In Mathematica version 5 and later, you can use the All keyword in various ways to indicate a crawl.

For example, instead of your table, you can write

 a[[All,3]] 

Here, Mathematica converts everything to all valid indices for the first dimension, then takes the third of the next dimension.

This is usually done more efficiently than creating a loop with the Mathematica programming language. This is really good for uniform lists, where the things you want to select or scan always exist.

Another effective notation and shortcut: ;; Syntax:

 a[[ All, 1 ;; 2]] 

scans the first level a and selects everything from the 1st to 2nd element of each sublist, just like your second case.

Virtually everything and ;; can be combined with any number of levels. ;; can even be used like any iterator in Mathematica:

 a[[ start;;end;;step ]] 

will perform the same actions as

 Table[ a[[i]], {i,start,end,step}] 

and you can omit one of the beginning, end or step, it is filled by default: 1, Length [(implicit list)] and 1.

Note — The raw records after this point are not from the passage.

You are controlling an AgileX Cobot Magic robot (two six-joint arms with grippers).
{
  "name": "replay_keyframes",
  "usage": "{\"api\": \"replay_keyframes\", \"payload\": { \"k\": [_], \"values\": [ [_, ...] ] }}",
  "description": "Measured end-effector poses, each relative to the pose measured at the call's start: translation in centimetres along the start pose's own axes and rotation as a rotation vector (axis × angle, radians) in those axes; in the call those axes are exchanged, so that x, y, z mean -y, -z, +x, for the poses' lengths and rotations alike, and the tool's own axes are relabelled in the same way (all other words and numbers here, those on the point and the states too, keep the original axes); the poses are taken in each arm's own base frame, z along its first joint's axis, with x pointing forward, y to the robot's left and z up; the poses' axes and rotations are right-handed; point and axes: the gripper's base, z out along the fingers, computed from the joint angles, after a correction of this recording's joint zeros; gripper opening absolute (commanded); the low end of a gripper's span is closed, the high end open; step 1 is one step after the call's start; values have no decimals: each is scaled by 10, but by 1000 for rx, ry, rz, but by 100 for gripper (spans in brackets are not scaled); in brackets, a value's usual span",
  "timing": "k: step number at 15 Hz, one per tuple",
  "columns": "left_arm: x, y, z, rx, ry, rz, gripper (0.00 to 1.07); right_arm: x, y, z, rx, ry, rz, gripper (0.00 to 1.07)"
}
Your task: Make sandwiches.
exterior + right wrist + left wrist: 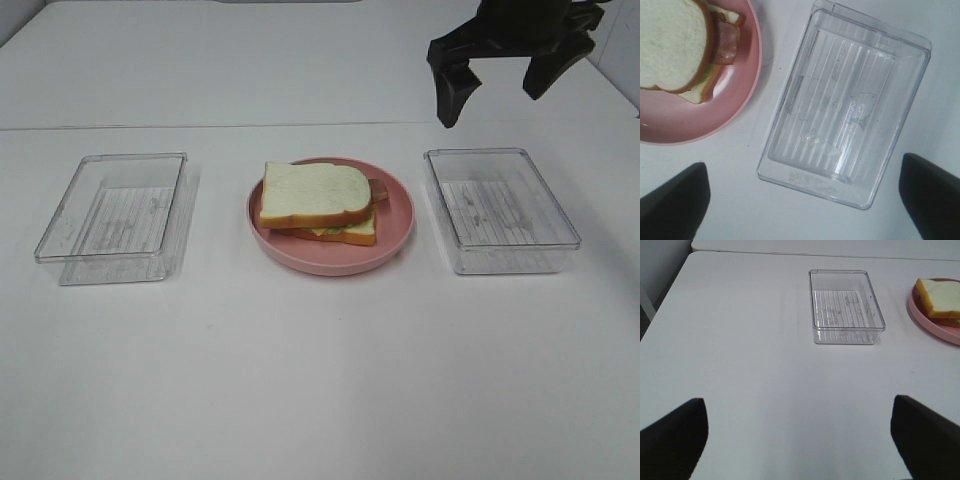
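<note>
Exterior high: the sandwich [318, 203] is seen stacked on the pink plate [395, 228] at frame centre, top bread slice skewed over the lower one, bacon poking out at its right edge. A clear tray [62, 232] is placed left of the plate, a second clear tray [565, 222] right of it; both look bare. The right gripper [497, 82] is held high at upper right, behind the right tray, jaws spread, nothing carried. The left gripper is not seen in this view.

Left wrist: the left gripper [799, 432] is shown released, dark fingertips at the lower corners, bare white table [740, 340] between them. The left tray [815, 325] is at upper centre; plate rim [925, 320] and a bread corner [937, 297] are clipped at the right edge.

Right wrist: jaws wide apart at the lower corners, nothing gripped. The right tray [790, 155] fills the centre; the sandwich [675, 45] is at upper left, bacon [725, 42] and a sliver of lettuce visible under the top slice.

Judgement: assembly appears complete, so the step in hand is likely retreat. Arms should be cleared upward, not swept across the plate; the skewed top slice could be knocked off by any contact.
</note>
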Motion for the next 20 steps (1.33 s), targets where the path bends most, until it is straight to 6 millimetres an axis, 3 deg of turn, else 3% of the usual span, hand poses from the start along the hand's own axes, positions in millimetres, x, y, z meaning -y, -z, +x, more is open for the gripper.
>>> {"api": "replay_keyframes", "payload": {
  "k": [1,3,6,7,10,11,13,14,15,16,18,19,20],
  "values": [
    [0,0,0,0,0,0,91,1,17,11,17,1,14,99],
    [0,0,0,0,0,0,91,2,30,28,18,0,38,99],
    [0,0,0,0,0,0,91,-1,47,85,-20,-19,41,99],
    [0,0,0,0,0,0,91,-2,49,95,-28,-23,41,99],
    [0,0,0,0,0,0,91,-8,61,170,-46,-31,40,99],
    [0,0,0,0,0,0,91,-9,59,180,-54,-30,39,99],
    [0,0,0,0,0,0,91,-14,60,239,-37,-44,40,99],
    [0,0,0,0,0,0,91,-15,59,260,-17,-49,42,99],
    [0,0,0,0,0,0,91,-16,59,269,-10,-56,43,99],
    [0,0,0,0,0,0,91,-14,54,298,18,-103,54,99],
    [0,0,0,0,0,0,91,-14,55,331,123,-167,79,99],
    [0,0,0,0,0,0,91,-14,57,339,164,-177,86,99],
    [0,0,0,0,0,0,91,-19,60,365,291,-214,110,99]
  ]
}}
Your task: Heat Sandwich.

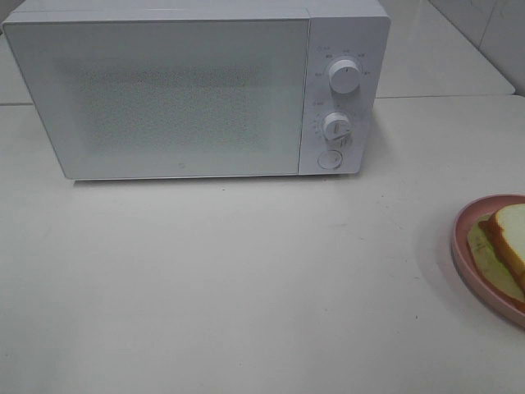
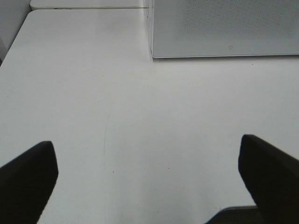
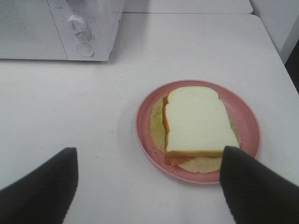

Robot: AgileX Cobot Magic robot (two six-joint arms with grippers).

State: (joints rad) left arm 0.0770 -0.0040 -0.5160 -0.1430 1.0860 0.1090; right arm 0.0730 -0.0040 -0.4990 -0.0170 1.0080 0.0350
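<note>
The sandwich [image 3: 198, 122], white bread with a tan-brown crust over a pale yellow-green layer, lies on a round pink plate [image 3: 147, 135]; both show cut off at the right edge of the high view, sandwich [image 1: 509, 238] on plate [image 1: 464, 246]. The white microwave [image 1: 197, 86] stands at the back with its door shut. My right gripper [image 3: 149, 186] is open and empty, its fingers [image 3: 42, 186] spread just short of the plate. My left gripper [image 2: 149, 177] is open and empty over bare table, with the microwave's corner [image 2: 224, 28] ahead. Neither gripper shows in the high view.
The microwave has two knobs [image 1: 345, 75] and a round button [image 1: 329, 159] on its right panel. The white table [image 1: 246, 279] spans the view; a second table surface lies behind. The table's left edge [image 2: 14, 42] shows in the left wrist view.
</note>
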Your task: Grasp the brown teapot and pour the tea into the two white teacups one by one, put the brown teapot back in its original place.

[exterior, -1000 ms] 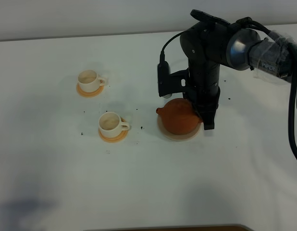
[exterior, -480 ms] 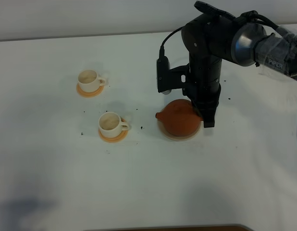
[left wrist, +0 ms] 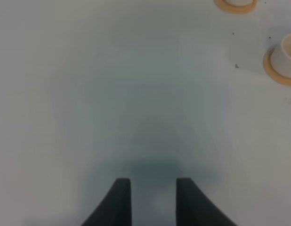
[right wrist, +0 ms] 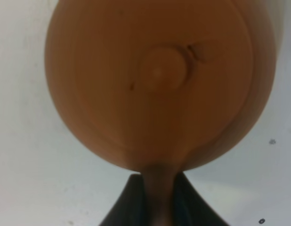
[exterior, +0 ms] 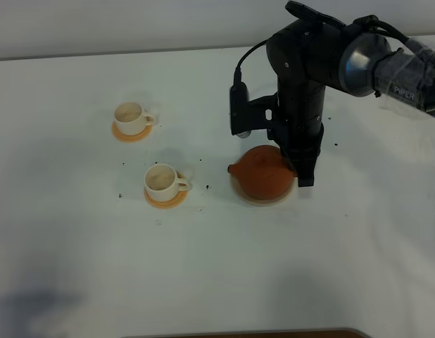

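Note:
The brown teapot [exterior: 262,171] is on or just above the pale beige coaster [exterior: 263,200]; I cannot tell if it touches. Its spout points left toward the cups. My right gripper [exterior: 302,174] stands upright at the teapot's right side, shut on its loop handle. In the right wrist view the teapot's lid [right wrist: 159,70] fills the picture and the gripper [right wrist: 159,183] clamps the handle. Two white teacups sit on orange saucers to the left: a far one [exterior: 130,116] and a near one [exterior: 162,180]. My left gripper [left wrist: 149,188] is open and empty over bare table.
The white table [exterior: 217,267] has small dark specks around the cups and teapot. The left wrist view shows one cup on its saucer [left wrist: 287,56] at the edge and part of another saucer [left wrist: 235,4]. A dark cable loops from the right arm [exterior: 323,63].
The right arm has shifted and turned slightly, and the teapot has moved a little left on the coaster with it. In the last half second nothing visibly moved.

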Available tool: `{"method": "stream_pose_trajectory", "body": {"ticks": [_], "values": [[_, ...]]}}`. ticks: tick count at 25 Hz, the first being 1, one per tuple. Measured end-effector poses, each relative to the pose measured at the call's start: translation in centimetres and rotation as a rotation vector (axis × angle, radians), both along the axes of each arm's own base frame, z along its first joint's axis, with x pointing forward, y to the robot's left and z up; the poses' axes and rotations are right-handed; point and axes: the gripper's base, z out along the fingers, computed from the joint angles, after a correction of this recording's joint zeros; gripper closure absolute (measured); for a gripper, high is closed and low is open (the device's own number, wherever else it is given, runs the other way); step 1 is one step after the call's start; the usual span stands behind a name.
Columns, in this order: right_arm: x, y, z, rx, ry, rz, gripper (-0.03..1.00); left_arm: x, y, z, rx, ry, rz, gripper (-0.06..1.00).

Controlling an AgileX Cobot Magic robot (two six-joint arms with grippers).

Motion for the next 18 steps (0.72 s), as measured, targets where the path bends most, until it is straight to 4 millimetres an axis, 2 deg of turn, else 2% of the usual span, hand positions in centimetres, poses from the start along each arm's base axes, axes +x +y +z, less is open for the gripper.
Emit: {"method": "stream_pose_trajectory", "body": {"ticks": [8,18], "values": [[-0.2,0.0,0.7,0.035,0.028,-0.025,0.84,0.0,0.0,0.0,0.0,0.0,0.0,0.67],[0.5,0.0,1.8,0.084,0.033,-0.07,0.84,0.0,0.0,0.0,0.0,0.0,0.0,0.67]]}}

Another thing you can find in math help: ReplacePart and MapAt , which allow programmatic replacement of structured expressions. The main thing to use this effectively is that in ReplacePart you can use patterns to indicate the coordinates of things that need to be replaced, and you can define functions to apply them.

Example with your data

 ReplacePart[a, {_, 3} -> 0] 

replaces every third part of each subscription 0.

 ReplacePart[a, {i : _, 3} :> 2*a[[i, 3]]] 

doubles every third part of each sublist.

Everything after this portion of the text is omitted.